À Excellence Business School, nous accompagnons les étudiants internationaux dans ces démarches pour sécuriser leur entrée en alternance.
Les 7 titres de séjour qui autorisent l'alternance
Tous les titres de séjour ne permettent pas de signer un contrat d'apprentissage. Voici les sept titres qui ouvrent l'accès à l'alternance pour un apprenti étranger, avec pour chacun le régime d'autorisation de travail applicable.
Le principe général figure dans le Code de l'entrée et du séjour des étrangers et du droit d'asile (CESEDA) : la délivrance des cartes « salarié » et « travailleur temporaire » est subordonnée à une autorisation de travail, comme le rappellent Service-Public.fr — carte de séjour salarié / travailleur temporaire et la section du CESEDA consacrée à l'étranger exerçant une activité salariée (articles L.421-1 à L.421-4).
Deux logiques cohabitent. Pour certains titres — comme la carte « vie privée et familiale », la carte de résident ou les titres de la protection internationale — le droit au travail est automatique : l'apprenti étranger n'a aucune démarche supplémentaire à effectuer.

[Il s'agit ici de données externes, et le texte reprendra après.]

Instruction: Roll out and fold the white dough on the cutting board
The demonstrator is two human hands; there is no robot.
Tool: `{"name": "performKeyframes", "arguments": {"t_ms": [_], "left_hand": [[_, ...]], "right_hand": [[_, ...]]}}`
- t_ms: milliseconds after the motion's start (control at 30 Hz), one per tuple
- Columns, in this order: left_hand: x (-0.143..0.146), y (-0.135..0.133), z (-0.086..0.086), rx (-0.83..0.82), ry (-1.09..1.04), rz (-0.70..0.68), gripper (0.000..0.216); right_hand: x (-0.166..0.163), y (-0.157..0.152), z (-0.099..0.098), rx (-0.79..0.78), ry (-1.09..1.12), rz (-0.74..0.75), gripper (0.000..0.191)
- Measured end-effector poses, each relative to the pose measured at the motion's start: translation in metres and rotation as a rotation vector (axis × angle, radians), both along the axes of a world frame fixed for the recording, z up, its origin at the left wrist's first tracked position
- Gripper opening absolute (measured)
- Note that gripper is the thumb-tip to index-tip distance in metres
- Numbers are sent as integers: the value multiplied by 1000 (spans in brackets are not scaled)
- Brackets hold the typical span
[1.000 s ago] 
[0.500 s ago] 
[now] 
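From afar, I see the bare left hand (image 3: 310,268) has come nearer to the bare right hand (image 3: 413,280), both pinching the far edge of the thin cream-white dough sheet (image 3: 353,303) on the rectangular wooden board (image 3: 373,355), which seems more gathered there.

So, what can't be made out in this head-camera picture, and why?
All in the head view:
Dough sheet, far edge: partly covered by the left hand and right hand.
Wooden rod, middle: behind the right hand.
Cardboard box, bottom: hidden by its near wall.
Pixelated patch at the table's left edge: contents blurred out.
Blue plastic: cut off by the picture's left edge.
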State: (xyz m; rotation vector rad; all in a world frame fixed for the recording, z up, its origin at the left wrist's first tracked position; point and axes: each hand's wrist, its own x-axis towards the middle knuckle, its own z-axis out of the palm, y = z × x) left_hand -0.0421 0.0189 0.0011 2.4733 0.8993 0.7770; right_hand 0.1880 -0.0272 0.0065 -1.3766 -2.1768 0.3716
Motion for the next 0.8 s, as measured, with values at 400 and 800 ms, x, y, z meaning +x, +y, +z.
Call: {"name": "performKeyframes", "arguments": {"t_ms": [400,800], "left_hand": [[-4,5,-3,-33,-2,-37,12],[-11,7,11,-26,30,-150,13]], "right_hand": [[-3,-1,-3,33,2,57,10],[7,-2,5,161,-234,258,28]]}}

Pour d'autres — cartes « salarié » et « travailleur temporaire » — le titre est précisément délivré en raison de l'activité professionnelle, et suppose donc une autorisation de travail en amont. Le titre « étudiant », enfin, occupe une place à part : il autorise l'alternance, mais sous conditions, que nous détaillons plus loin.
Les 7 titres de séjour qui permettent l'alternance
| Titre de séjour | Travail autorisé | Conditions / base légale |
|---|---|---|
| Carte ou VLS-TS « étudiant » | Oui, pour l'alternance | Dispense d'autorisation de travail une fois le contrat validé par l'Opco (sous conditions) |
| Carte « vie privée et familiale » | Oui, de plein droit | CESEDA (titre L.423) ; aucune autorisation de travail distincte |
| Carte « salarié » | Oui | CESEDA L.421-1 ; activité salariée à durée indéterminée |
| Carte « travailleur temporaire » | Oui | CESEDA L.421-3 ; délivrée pour un contrat à durée déterminée, dont l'apprentissage |
| Carte de résident (10 ans) | Oui, libre accès | Accès plein au marché du travail |
| Carte « talent » (ex-passeport talent) | Oui, selon la mention | Travail autorisé dans le cadre prévu par le titre |
| Titre « réfugié » ou protection subsidiaire | Oui, de plein droit | Bénéficiaires de la protection internationale |
À noter : certains titres n'ouvrent pas le contrat d'apprentissage. C'est le cas de la carte « visiteur », qui interdit explicitement le travail, et du visa « vacances-travail », conçu pour des emplois ponctuels et non pour une alternance diplômante. Vérifiez donc toujours la mention portée sur votre titre avant de vous engager.
Étudiant étranger hors UE : la condition d'un an de séjour et ses exceptions
Pour l'alternance étudiant étranger, une règle structure l'accès : le titulaire d'un titre « étudiant » peut conclure un contrat d'apprentissage à l'issue d'une première année de séjour régulier en France.
Cette condition connaît une exception importante. L'entrée en alternance est possible dès la première année lorsque l'étudiant est inscrit dans un cursus conférant le grade de master ou figurant sur la liste des formations prévues par le CESEDA (articles D.421-6 et D.422-13). Concrètement, un étudiant qui rejoint un Master Manager d'Affaires (RNCP 40257) peut, sous réserve de remplir ces conditions, démarrer son alternance sans attendre. Pour un BTS NDRC en alternance, la règle d'un an de séjour préalable s'applique généralement.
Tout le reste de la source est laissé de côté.